When Omar Reid sees pictures from the days of slavery, he thinks about his great grandparents held in bondage on a plantation in Reidsville, North Carolina. "It was a lot of depression and sadness because you couldn't control your life."

Omar is a clinical psychologist who believes that depression has been passed down through the generations. He and two friends who are licensed social workers, Sekou Mims and Larry Higginbottom, have coined a term for it: post traumatic slavery disorder.

"It's the effects of slavery, it's the origin of some behaviors we see today."

They believe the way their ancestors were treated explains the problems they see among some people in the African American community today, like the large number of single mothers. "The breeding process still affects us today. For example, there were men who were bucks who made children, and that insensitivity, that numbness, still carries on today. That's why in most cities today black men have child after child because there's no emotional connection."

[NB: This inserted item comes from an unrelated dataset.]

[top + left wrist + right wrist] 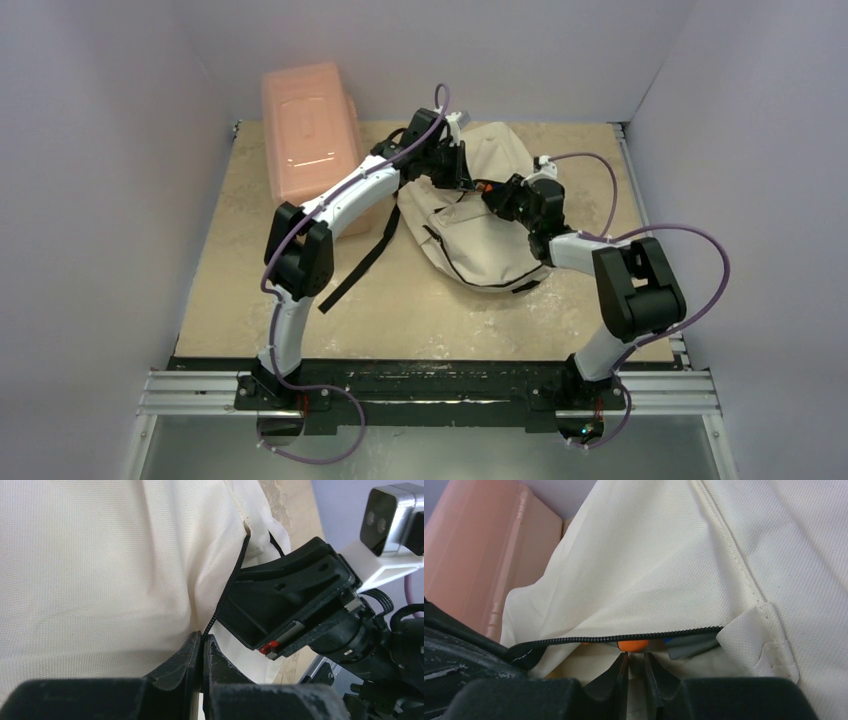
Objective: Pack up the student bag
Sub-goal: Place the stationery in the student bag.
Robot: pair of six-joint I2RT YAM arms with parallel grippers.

They say all the hard work on the plantation is reflected in the work ethic of some people today. "You worked for no gain. People say blacks don't want to work hard; well, when we worked hard it meant early death."

And they say some African Americans fail to embrace education because of treatment in the slave days. "If you knew how to read or spoke a language they would kill you, because in order to control someone you have to keep them ignorant."

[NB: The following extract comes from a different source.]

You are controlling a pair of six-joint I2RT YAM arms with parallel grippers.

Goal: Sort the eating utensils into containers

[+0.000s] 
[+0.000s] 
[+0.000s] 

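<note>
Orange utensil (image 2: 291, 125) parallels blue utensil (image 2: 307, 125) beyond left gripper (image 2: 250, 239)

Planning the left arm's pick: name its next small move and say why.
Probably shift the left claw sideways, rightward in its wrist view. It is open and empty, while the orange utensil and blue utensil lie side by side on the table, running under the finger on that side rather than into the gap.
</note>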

And that, they believe, can lead to a life of crime. "I can't make it through education because I know I don't have the educational attainment or the academic stuff need for higher education, but I can sell drugs, pimp a woman I can go steal."

Based on those observations, they've written a book to help people overcome post-traumatic slavery disorder. "We talk about cultural detoxification, we have to get them out of that negative culture of being a slave and detoxify them into putting on a new personality, almost like making over, so we're doing mental surgery," Reid said. "We're going in, we're taking out the old way of thinking in the brain and putting in a new process of how to be an American."

The men arrived at their theory in their hometown of Boston. They were working as counselors with young African American men in the Boston Pubic Schools. Now they all have their own private practices where they're diagnosing and treating post-traumatic slavery disorder.

One of their first patients was Sekou Mims' teenage son. "His major complaint was racism. Everybody's trying to get me, all these white people trying to get me. He was hearing voices and felt like he wanted to die."

Through counseling, Sekou helped his son recover. "If we try to ignore the past and we try to ignore what's happening today, then how can you heal and move on."

Larry Higginbottom put the advice in the book to change his own life. "You get mad like I did, and say I'll be damned if I'm going to die black and poor with all that money out here. So I took myself back to school understanding the purpose and understanding capitalism."

"I understood now that I could do more than sing, dance, play ball, entertain the white folk, now I could develop my intellect and get paid handsomely to do it."

These three counselors are hoping their theory will help others improve their lives. "In order for you to free yourself and move into a state of wellness, you have to culturally detox that poison you've been fed over your lifetime," Higginbottom said.